I took a deep breath to collect myself. Then another. But I couldn’t ignore the sharp burst of anger their words had evoked, nor the hurt underlying it. This was not a flattering conversation. These were not the words one hoped to overhear from loved ones.
She’s going to get worse before she gets better. Much, much worse.
My mother’s face tugged at my memory. When I was fourteen, she’d procured a consort for me, insistent that I live a full life in only a handful of years. His name had been Alec, and his face had been so beautiful I’d wanted to weep. When I’d suspected Alec had favored another witch, I’d followed him to the banks of L’Eau Mélancolique one night . . . and watched as he’d laid with his lover. Afterward, my mother had cradled me to sleep, murmuring, “If you are unafraid to look, darling, you are unafraid to find.”
Perhaps I wasn’t as unafraid as I thought.

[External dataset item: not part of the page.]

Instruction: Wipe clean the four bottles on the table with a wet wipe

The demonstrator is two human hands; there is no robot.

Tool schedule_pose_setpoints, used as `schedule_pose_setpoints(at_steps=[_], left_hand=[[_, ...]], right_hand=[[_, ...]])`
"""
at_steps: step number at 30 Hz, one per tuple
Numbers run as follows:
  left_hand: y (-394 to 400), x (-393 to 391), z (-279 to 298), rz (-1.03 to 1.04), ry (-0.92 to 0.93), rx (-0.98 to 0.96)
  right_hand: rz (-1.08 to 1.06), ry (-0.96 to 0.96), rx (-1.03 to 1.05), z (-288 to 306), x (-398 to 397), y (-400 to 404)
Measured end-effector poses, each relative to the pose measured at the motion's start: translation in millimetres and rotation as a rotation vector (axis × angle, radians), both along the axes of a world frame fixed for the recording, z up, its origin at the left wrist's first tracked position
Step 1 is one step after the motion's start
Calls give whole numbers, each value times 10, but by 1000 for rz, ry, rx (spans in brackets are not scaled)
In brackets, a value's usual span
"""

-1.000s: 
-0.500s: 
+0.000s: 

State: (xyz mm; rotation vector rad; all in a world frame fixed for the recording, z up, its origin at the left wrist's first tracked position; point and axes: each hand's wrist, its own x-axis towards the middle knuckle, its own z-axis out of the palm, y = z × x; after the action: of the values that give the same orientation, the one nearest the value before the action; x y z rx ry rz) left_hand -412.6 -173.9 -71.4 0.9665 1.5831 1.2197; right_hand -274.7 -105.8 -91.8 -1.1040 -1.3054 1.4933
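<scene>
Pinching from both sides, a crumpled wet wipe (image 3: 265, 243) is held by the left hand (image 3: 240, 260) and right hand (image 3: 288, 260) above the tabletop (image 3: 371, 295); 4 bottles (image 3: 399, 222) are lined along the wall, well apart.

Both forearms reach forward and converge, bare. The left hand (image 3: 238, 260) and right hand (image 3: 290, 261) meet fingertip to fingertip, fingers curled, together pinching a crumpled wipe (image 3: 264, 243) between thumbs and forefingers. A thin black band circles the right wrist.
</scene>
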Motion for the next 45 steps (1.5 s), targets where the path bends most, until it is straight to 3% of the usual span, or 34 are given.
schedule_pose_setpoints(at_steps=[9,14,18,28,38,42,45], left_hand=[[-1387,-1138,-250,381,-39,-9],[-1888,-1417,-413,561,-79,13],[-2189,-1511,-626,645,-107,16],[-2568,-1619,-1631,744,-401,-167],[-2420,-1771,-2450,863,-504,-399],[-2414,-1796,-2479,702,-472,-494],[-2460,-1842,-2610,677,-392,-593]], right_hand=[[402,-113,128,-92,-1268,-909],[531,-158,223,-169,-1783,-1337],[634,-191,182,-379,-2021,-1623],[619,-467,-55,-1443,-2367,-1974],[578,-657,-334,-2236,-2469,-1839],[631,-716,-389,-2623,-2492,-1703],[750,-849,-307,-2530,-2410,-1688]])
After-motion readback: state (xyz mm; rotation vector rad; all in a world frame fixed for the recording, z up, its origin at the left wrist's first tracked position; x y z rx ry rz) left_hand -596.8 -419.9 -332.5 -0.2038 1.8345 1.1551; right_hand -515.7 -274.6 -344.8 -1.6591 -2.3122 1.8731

But they were wrong. I felt fine. My emotions weren’t erratic. To prove it, I cleared my throat, opened my eyes, and—stared straight into the face of a cat. “Ack, Absalon—!” I lurched backward, startled and coughing anew at the sudden movement. My shirt—cut from my back in ribbons—fluttered at my sides.
“You’re awake.” Relief lit Reid’s face as he sat forward, tentatively touching my face, sweeping a thumb across my cheek. “How do you feel?”
“Like garbage.”
Coco knelt next to me as well. “I hope you nicked more clothing from that peddler. Your others quite literally melted into your back tonight. They were fun to remove.”